You could also use preg_match_all() to just create a list of all characters like:

preg_match_all('/./us', $string, $match);
$chars = $match[0];

If you want to replicate the str_split functionality, allowing you to split the string into longer character sequences, you could use the following function:

function str_split_utf8 ($string, $split_length = 1)
{
 $length = (int) $split_length;
 $string = (string) $string;
 
 if ($length < 1)
 {
  return false;
 }
 
 return preg_split("/(.{{$length}})/us", $string, -1,
  PREG_SPLIT_NO_EMPTY | PREG_SPLIT_DELIM_CAPTURE);
}

This function will work just like str_split, except that it will work correctly for UTF-8 strings. I prefer to use the preg_split() here instead of preg_match(), because my testing indicates it is slightly faster. The function works in a bit roundabout way, because the characters are captured as delimiters, instead of splitting the string into array of strings (hence the use of PREG_SPLIT_DELIM_CAPTURE). Only the last "overflow" characters are actually captured as nonempty separated string.

You could use preg_split() to actually split the string into array of strings with proper size by replacing the above preg_split() with:

preg_split(
 "/(?<=\G.{" . ($length - 1) . "}|\A.{{$length}})(?<=.{{$length}})(?=.)/us",
 $string);

However, this regular expression is considerably slower and I also think you'll agree with me, if I say it's not the most obvious regular expression either. If you need practice in understanding regular expressions, feel free to try to figure out how and why that works.

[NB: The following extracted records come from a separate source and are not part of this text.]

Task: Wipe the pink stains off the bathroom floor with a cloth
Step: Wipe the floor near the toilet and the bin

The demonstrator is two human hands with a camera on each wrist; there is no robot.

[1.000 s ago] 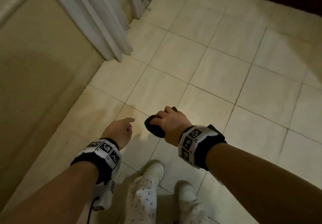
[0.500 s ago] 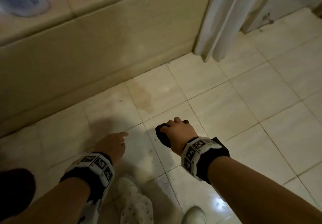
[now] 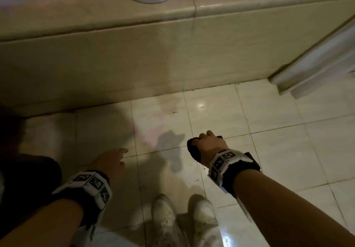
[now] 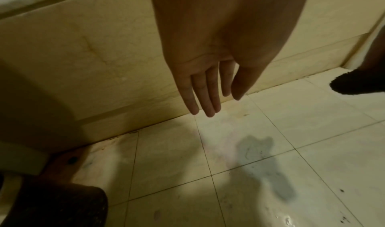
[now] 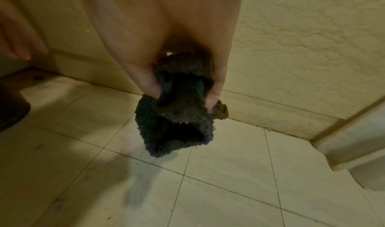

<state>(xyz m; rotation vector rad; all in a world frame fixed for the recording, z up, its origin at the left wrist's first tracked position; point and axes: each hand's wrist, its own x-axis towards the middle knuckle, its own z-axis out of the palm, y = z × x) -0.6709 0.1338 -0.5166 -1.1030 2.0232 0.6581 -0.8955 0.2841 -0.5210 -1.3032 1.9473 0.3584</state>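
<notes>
Cloth [image 5: 179, 108]: dark, fuzzy, bunched, clenched in right hand [image 3: 210, 146] grip; left hand [image 4: 208, 75] fingers straight, grip released.

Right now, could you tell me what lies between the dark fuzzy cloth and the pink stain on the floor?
In the head view, only pale floor tile and the hand's shadow separate the cloth from the stain.

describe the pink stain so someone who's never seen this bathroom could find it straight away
Start at the beige tiled ledge that runs along the far side of the floor. On the pale tiles just below its base lies the pink stain, a faint smear across a grout line, ahead of the left hand and to the left of the dark cloth in the right hand. It is the only rosy patch; the grey shape beside it is a shadow.
</notes>
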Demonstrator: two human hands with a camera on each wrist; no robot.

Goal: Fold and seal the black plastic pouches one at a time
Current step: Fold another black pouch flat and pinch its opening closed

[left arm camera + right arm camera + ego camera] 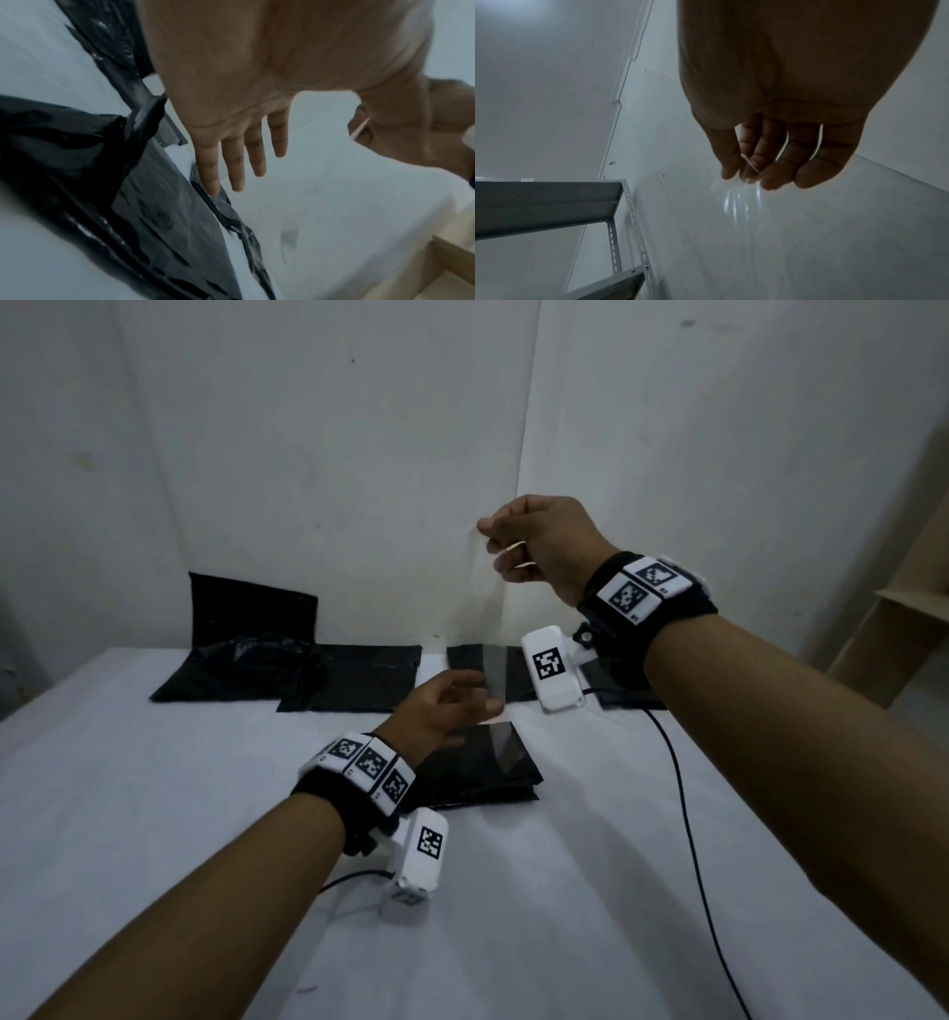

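We hold a clear strip of tape (488, 608) stretched upright between our hands, presumably to keep the sticky film taut and off itself before sealing. Our right hand (539, 541) pinches its top end, fingers curled; our left hand (441, 706) meets the lower end, fingers nearly straight, though we cannot tell whether the thumb nips it. Just beneath lies the folded pouch (482, 762), glossy, creased black plastic, flat on the white bench (154, 814). More black pouches (308, 670) line the wall behind, thin and crinkled.
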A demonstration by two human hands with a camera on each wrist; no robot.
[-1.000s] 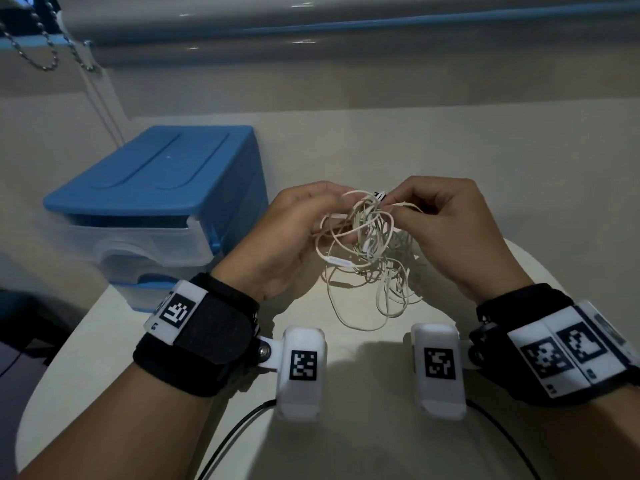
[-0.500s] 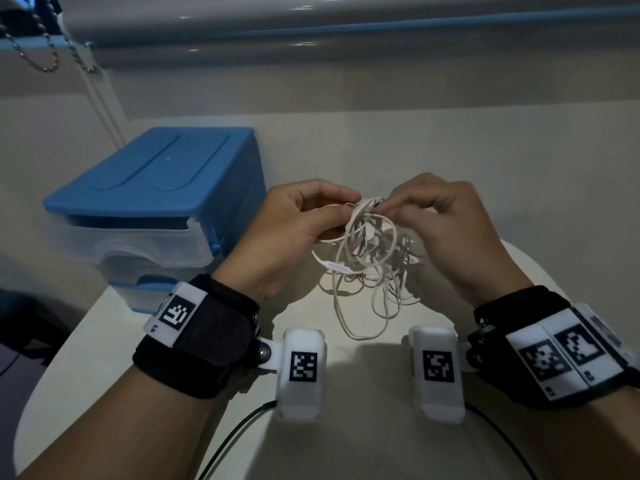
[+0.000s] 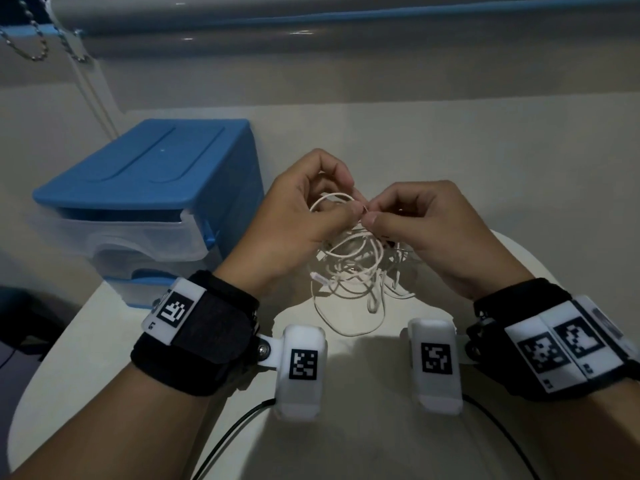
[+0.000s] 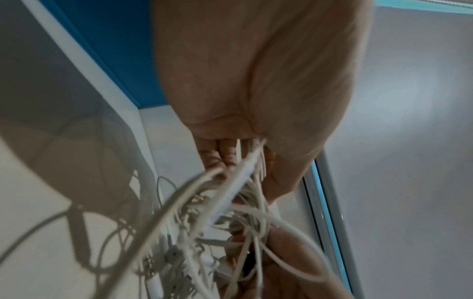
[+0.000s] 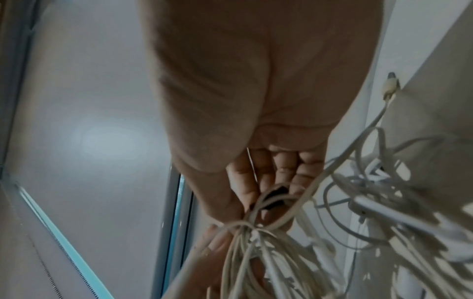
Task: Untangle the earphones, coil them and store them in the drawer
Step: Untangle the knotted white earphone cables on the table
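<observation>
Over the pale rounded tabletop [image 3: 86, 341], head view: tangled white earphone cable [image 3: 349, 268] is pinched at the top by left hand [image 3: 294, 220] and right hand [image 3: 426, 233], fingertips now brought together on one strand; a second ago they were spread wider, so a knot is likely being picked, and coiling is not yet started. Blue plastic drawer unit [image 3: 149, 188] sits just left, top drawer slightly out. Left wrist: fingers [image 4: 220, 153] curled on strands. Right wrist: fingers [image 5: 258, 178] curled round the bundle; grey wall and window frame behind.
</observation>
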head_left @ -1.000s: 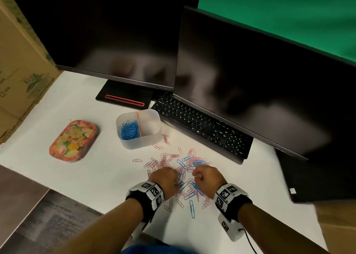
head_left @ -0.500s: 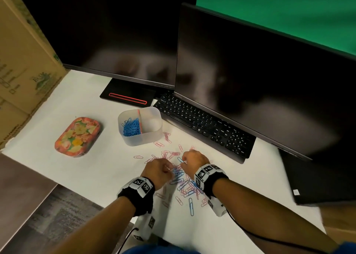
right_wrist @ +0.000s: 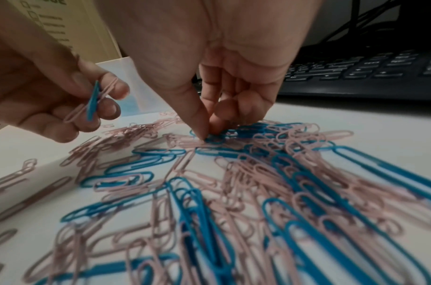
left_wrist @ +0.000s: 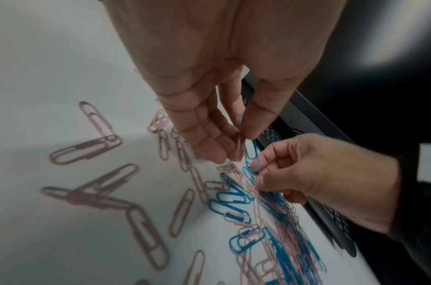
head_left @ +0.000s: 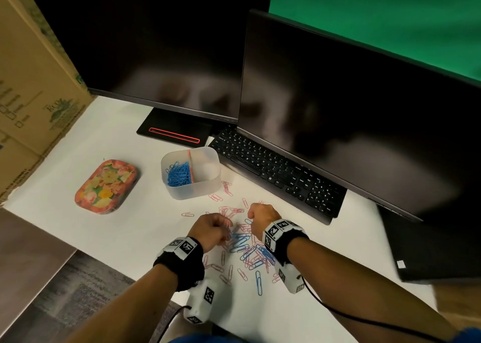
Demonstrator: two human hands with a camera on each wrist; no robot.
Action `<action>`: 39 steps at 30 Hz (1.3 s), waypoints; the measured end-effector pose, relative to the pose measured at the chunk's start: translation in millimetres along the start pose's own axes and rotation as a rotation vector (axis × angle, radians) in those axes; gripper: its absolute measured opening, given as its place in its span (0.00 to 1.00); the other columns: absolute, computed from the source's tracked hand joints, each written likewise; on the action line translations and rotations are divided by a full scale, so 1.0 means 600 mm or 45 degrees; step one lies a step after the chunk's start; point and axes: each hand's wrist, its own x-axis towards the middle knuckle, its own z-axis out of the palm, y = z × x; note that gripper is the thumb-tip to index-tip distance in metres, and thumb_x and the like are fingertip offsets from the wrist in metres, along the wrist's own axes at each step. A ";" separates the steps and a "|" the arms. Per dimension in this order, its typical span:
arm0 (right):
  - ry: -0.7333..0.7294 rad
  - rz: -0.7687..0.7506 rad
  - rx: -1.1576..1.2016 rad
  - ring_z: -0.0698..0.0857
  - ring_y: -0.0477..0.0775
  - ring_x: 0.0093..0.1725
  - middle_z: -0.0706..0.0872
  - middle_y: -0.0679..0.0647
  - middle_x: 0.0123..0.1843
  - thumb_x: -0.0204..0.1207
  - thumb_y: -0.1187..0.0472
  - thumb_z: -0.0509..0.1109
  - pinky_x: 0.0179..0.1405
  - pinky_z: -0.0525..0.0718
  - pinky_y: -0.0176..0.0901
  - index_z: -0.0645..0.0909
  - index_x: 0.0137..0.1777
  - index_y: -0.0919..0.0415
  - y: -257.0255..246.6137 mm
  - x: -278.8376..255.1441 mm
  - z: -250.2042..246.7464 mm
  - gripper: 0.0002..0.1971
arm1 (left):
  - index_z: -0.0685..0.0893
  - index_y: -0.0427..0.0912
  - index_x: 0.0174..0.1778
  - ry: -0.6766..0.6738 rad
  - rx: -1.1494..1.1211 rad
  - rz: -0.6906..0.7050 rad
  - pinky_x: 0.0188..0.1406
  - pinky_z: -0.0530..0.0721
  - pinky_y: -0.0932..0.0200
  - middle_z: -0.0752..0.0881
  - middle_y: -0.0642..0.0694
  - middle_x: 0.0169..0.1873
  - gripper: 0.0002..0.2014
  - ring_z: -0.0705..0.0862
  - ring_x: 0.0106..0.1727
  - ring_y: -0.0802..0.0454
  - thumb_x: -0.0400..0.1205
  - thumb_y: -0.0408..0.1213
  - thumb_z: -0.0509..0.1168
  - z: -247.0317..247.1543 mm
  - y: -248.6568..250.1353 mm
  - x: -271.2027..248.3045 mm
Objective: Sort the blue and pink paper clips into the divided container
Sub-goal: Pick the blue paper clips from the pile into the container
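Observation:
A loose pile of blue and pink paper clips (head_left: 246, 243) lies on the white table in front of me. My left hand (head_left: 225, 232) hovers over the pile's left edge and pinches one blue clip (right_wrist: 92, 100) and one pink clip (right_wrist: 110, 84) together. My right hand (head_left: 253, 216) is at the far side of the pile, where thumb and forefinger (right_wrist: 204, 133) pinch a blue clip (right_wrist: 215, 139) lying in the heap. The translucent divided container (head_left: 208, 186) stands beyond the pile, with blue clips (head_left: 178, 175) in its left compartment. No clips show in its right compartment.
A black keyboard (head_left: 276, 168) and two dark monitors (head_left: 351, 108) stand close behind the pile on the right. A flowered tin (head_left: 105, 186) lies left of the container. A cardboard box (head_left: 33, 82) borders the table's left. Stray pink clips (head_left: 216, 197) lie between pile and container.
Both hands have moved from the near part of the pile to its far part, the right hand farthest. In the last half second they have hardly shifted.

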 end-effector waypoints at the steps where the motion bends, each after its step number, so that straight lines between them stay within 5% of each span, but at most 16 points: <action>1: -0.018 0.002 -0.006 0.85 0.59 0.60 0.82 0.57 0.65 0.76 0.69 0.67 0.56 0.86 0.45 0.79 0.65 0.54 0.000 0.002 0.001 0.19 | 0.85 0.37 0.44 0.003 -0.031 -0.007 0.33 0.87 0.58 0.86 0.39 0.32 0.08 0.84 0.28 0.48 0.76 0.21 0.66 -0.001 0.000 0.002; 9: 0.059 -0.057 -0.023 0.83 0.59 0.59 0.81 0.56 0.61 0.78 0.63 0.64 0.54 0.85 0.46 0.82 0.59 0.58 0.001 -0.006 0.003 0.12 | 0.88 0.38 0.45 0.055 -0.204 -0.002 0.45 0.87 0.51 0.88 0.37 0.35 0.04 0.85 0.38 0.44 0.78 0.26 0.69 -0.013 -0.009 0.013; 14: 0.142 -0.149 0.564 0.87 0.53 0.45 0.87 0.50 0.44 0.76 0.65 0.66 0.50 0.88 0.47 0.82 0.46 0.53 0.020 -0.026 -0.002 0.07 | 0.85 0.32 0.48 0.084 -0.221 0.019 0.35 0.87 0.56 0.88 0.38 0.32 0.05 0.86 0.33 0.46 0.77 0.25 0.70 -0.010 -0.007 0.011; 16: 0.058 -0.155 0.808 0.86 0.52 0.36 0.87 0.51 0.39 0.75 0.72 0.61 0.41 0.88 0.48 0.80 0.48 0.52 0.018 -0.031 -0.001 0.14 | 0.84 0.33 0.47 0.084 -0.263 0.018 0.33 0.87 0.58 0.87 0.38 0.32 0.05 0.86 0.32 0.47 0.77 0.23 0.70 -0.007 -0.004 0.011; 19: -0.078 -0.158 1.069 0.77 0.47 0.23 0.80 0.54 0.35 0.75 0.78 0.53 0.20 0.73 0.36 0.77 0.53 0.57 0.006 -0.039 -0.002 0.19 | 0.84 0.33 0.46 0.067 -0.316 0.010 0.35 0.88 0.56 0.86 0.38 0.31 0.06 0.85 0.32 0.45 0.76 0.21 0.70 -0.005 0.000 0.015; 21: -0.147 -0.132 1.078 0.71 0.47 0.24 0.75 0.54 0.33 0.77 0.75 0.53 0.19 0.67 0.33 0.76 0.53 0.57 0.000 -0.045 -0.006 0.16 | 0.84 0.32 0.47 0.062 -0.368 0.007 0.38 0.88 0.53 0.87 0.38 0.30 0.07 0.85 0.34 0.43 0.76 0.21 0.70 -0.005 0.004 0.018; 25: -0.130 -0.224 0.606 0.80 0.53 0.41 0.84 0.55 0.46 0.80 0.53 0.63 0.36 0.76 0.41 0.77 0.55 0.53 -0.004 -0.052 0.001 0.08 | 0.84 0.33 0.46 0.014 -0.461 0.013 0.41 0.89 0.51 0.88 0.38 0.32 0.07 0.86 0.33 0.44 0.76 0.20 0.70 -0.005 0.012 0.017; 28: 0.002 -0.317 0.558 0.79 0.55 0.37 0.83 0.54 0.38 0.79 0.56 0.65 0.37 0.78 0.42 0.78 0.44 0.52 -0.006 -0.054 0.009 0.03 | 0.85 0.33 0.46 0.001 -0.496 0.009 0.39 0.89 0.53 0.89 0.39 0.33 0.07 0.86 0.33 0.45 0.76 0.19 0.69 -0.006 0.013 0.016; 32: 0.084 -0.360 0.559 0.77 0.52 0.35 0.81 0.51 0.35 0.80 0.58 0.66 0.32 0.73 0.37 0.80 0.42 0.55 0.000 -0.055 0.008 0.05 | 0.84 0.33 0.49 0.043 -0.493 -0.040 0.42 0.88 0.52 0.88 0.36 0.38 0.09 0.85 0.33 0.46 0.75 0.20 0.69 -0.012 0.008 0.015; 35: 0.097 -0.327 0.636 0.76 0.48 0.34 0.79 0.49 0.34 0.81 0.57 0.67 0.35 0.74 0.34 0.81 0.43 0.58 0.010 -0.055 0.008 0.07 | 0.84 0.40 0.51 0.115 -0.239 -0.016 0.48 0.85 0.51 0.87 0.38 0.43 0.13 0.85 0.38 0.45 0.73 0.24 0.72 -0.014 -0.002 0.025; 39: 0.117 -0.260 0.773 0.72 0.43 0.27 0.74 0.45 0.27 0.80 0.59 0.66 0.28 0.69 0.33 0.81 0.39 0.55 0.028 -0.055 0.002 0.08 | 0.86 0.50 0.52 0.356 0.506 0.400 0.58 0.82 0.56 0.77 0.50 0.50 0.14 0.81 0.52 0.50 0.71 0.34 0.73 0.003 -0.005 0.015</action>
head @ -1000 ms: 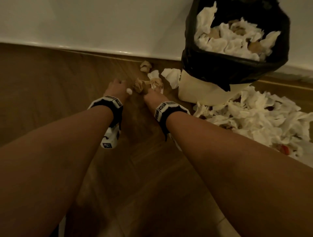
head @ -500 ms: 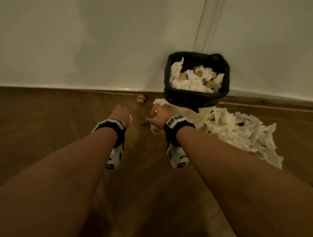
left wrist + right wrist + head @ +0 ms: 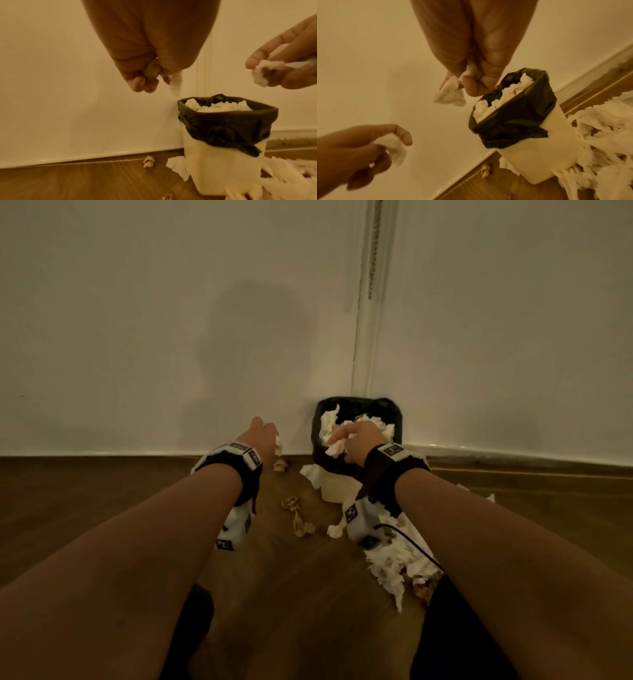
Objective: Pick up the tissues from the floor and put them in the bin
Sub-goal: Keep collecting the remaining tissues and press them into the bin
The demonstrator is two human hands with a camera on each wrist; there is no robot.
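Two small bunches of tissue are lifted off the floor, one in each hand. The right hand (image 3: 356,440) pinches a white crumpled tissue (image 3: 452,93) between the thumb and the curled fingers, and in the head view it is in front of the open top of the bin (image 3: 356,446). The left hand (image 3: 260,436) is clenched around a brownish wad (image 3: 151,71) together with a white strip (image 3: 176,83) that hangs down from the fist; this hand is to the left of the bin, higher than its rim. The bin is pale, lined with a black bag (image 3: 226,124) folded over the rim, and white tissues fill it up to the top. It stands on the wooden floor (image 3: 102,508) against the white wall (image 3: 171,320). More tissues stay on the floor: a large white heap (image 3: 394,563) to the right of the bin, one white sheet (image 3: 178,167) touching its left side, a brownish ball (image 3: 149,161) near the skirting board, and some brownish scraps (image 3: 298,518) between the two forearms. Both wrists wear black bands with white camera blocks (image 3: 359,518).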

Encodings other than UTF-8

If you want an mb_string equivalent version of str_split(), which allows you to use different encodings, you'll have to resort to manually obtaining parts of the string with use of the mb_string functions. While it isn't really that much harder, it is significantly slower. To replicate the str_split() function, you could use a function like:

function mb_str_split ($string, $split_length = 1, $encoding = null)
{
 $chunk = (int) $split_length;
 $string = (string) $string;
 
 if ($chunk < 1)
 {
  return false;
 }
 
 // User internal encoding if none provided
 if ($encoding === null)
 {
  $encoding = mb_internal_encoding();
 } 
 
 $len = mb_strlen($string, $encoding);
 $return = array();
 for ($i = 0; $i < $len; $i += $chunk)
 {
  $return[] = mb_substr($string, $i, $chunk, $encoding);
 }
 return $return;
}

This would work just fine with UTF-8 too, but the problem is that due to the iterated nature of the code, it's much slower than calling a single function to do the entire operation for you. UTF-8 is used more much often in PHP than any other multibyte encodings, which is why I provided a separate way for working with UTF-8 strings.